The Links Between Inflation and Migration Hotspots
Migration hotspots like Phoenix, Atlanta, and Tampa offer more job opportunities, warm climates and a lower cost of living than many other states – that's why they're welcoming hundreds of new residents every month. But based on new data, they're also experiencing disproportionately high inflation numbers. Why? Because the popularity of an area impacts how much local prices rise.

Ultimately, an increase in residents moving to key migration cities will increase the demand for fuel, food, and other necessities. This is made more difficult because wages aren't increasing as quickly as prices.
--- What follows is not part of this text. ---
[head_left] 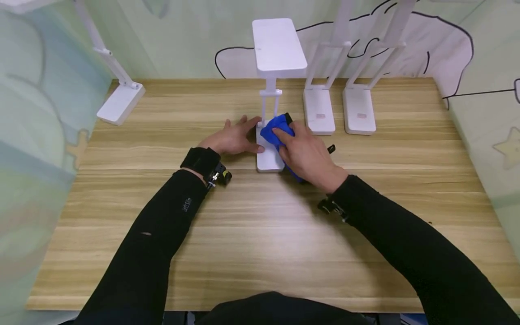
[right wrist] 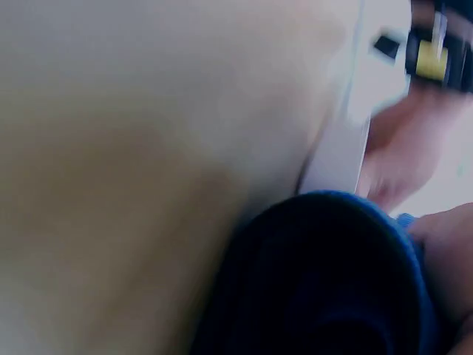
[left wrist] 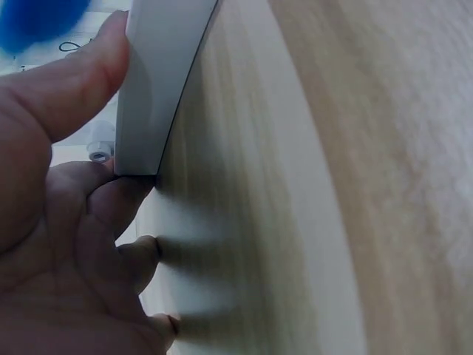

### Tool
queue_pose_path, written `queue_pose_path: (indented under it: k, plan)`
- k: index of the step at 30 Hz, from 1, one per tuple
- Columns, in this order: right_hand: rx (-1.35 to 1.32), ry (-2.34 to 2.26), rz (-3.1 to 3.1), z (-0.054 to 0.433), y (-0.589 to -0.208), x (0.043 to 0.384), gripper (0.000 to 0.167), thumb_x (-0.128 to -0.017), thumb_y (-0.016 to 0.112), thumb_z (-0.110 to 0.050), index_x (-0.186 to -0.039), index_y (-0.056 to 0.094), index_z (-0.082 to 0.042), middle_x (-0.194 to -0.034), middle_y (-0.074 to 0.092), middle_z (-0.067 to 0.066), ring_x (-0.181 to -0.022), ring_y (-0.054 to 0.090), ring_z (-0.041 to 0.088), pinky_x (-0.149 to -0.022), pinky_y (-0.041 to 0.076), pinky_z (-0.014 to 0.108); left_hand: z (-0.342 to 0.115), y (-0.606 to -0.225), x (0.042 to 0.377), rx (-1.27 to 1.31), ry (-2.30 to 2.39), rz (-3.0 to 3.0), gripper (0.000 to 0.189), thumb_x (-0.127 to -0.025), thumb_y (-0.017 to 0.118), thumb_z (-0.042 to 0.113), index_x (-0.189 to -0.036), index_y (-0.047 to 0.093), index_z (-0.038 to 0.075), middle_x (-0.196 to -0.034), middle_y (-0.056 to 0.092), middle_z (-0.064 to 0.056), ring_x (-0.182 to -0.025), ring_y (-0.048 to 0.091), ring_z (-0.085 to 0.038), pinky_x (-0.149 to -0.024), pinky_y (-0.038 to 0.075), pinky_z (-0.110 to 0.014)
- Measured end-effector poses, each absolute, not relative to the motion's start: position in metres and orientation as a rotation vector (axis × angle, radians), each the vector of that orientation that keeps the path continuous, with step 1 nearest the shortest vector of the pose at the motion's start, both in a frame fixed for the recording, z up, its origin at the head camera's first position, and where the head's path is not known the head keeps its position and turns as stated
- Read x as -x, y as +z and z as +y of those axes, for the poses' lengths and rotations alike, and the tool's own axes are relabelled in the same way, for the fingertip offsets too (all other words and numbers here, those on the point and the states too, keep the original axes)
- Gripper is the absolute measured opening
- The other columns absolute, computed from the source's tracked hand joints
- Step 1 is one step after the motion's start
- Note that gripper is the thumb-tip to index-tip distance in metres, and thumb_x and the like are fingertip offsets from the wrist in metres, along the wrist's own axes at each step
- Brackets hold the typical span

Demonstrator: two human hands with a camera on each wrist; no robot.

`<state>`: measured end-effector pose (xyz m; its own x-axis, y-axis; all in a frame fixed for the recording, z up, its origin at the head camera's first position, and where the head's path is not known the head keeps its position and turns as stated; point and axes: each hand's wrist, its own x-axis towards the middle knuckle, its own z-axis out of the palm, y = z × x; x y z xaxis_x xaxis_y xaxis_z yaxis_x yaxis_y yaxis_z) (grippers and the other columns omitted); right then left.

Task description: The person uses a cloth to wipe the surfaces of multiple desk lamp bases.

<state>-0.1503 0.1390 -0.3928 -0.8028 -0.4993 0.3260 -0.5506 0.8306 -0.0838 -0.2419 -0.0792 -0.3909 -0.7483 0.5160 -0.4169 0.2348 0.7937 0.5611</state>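
A white folding desk lamp (head_left: 270,158) stands in the middle of the table, its flat head raised above the base. At the base's back left corner, my left hand (head_left: 233,137) grips it between thumb and fingers; the left wrist view shows the thumb on the base (left wrist: 159,89) and a finger at its end. My right hand (head_left: 306,153) holds a blue cloth (head_left: 277,128) against the right part of the base, near the lamp's stem. In the blurred right wrist view, the cloth (right wrist: 318,274) folds beside the base, and its far parts are hidden.
Two more white lamps (head_left: 319,110) (head_left: 359,110) stand to the right at the back of the wooden table (head_left: 260,253). Another lamp (head_left: 121,103) is at the back left. Patterned fabric walls (head_left: 183,40) enclose the back and sides. A small black-tipped item (head_left: 331,149) sticks out beyond my right hand.
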Motion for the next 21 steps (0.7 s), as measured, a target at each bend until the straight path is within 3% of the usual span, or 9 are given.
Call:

Another factor: rising home costs. This is the second largest driver of inflation after transportation, with fuel included in transportation costs. That means car-dependent consumers are seeing an even greater impact on their expenses.1

Top Pros and Cons of Having a Virtual Assistant
Virtual assistants are growing in popularity, especially in the real estate industry. The term describes administrative staff who work remotely. Here are some of the pros and cons of hiring a virtual assistant:

Pro: No essentials needed.
Your virtual assistant will already have a desk, computer, and phone line. This means you won't spend time and money setting them up.

Pro: Less wasted time.
Instead of being paid hourly, virtual assistants are typically paid to get specific tasks done within your timeframe.

Con: Competing for attention.
It's unlikely that you'll be your virtual assistant's only client. That may result in an occasional lack of focus since they'll be working with other clients.

Con: Less commitment.
Virtual assistants with a larger client base are more likely to move on. This will impact your business operations until you can hire a suitable replacement.2

Three Solutions to Housing Booms and Busts
As we know, the combination of falling rates and COVID-fueled moves fueled an unexpected housing boom that began in 2020. Recently these factors began to reverse themselves, proving there are few industries more sensitive to interest rate changes by the Fed than real estate. Here are three solutions that could be implemented by the Federal Reserve and/or the White House to help minimize future housing booms and busts:

1. Stabilize policies for homebuyers.
While the Federal Reserve's mandate is intended to stabilize home prices, only rent prices are included in calculating inflation — not home prices. The time is right to create new stabilization policies for homebuyers.

2. Adjust government policies that distort house prices.
Investors of single-family homes receive tax breaks that aren't shared by live-in owners. These destabilize the housing market because investors tend to buy additional properties during housing booms. Putting investors and homeowners on equal footing when it comes to tax advantages could help tame price fluctuations.

3. Establish a new "Central Housing Bank."
Since the Fed doesn't cover house prices, create a Central Housing Bank that permanently promotes stable housing price increases. This would help stabilize home equity, which is currently a major "wealth builder" for American homeowners.3

Rev Up Your Search Engine Hits with Long Tail Keywords
Long tail keywords are three or more-word phrases like "homes for sale near me" that Google and other search engines value more than one or two-word searches. Ultimately, long tail keywords have a better chance of being found in search engines than their shorter counterparts.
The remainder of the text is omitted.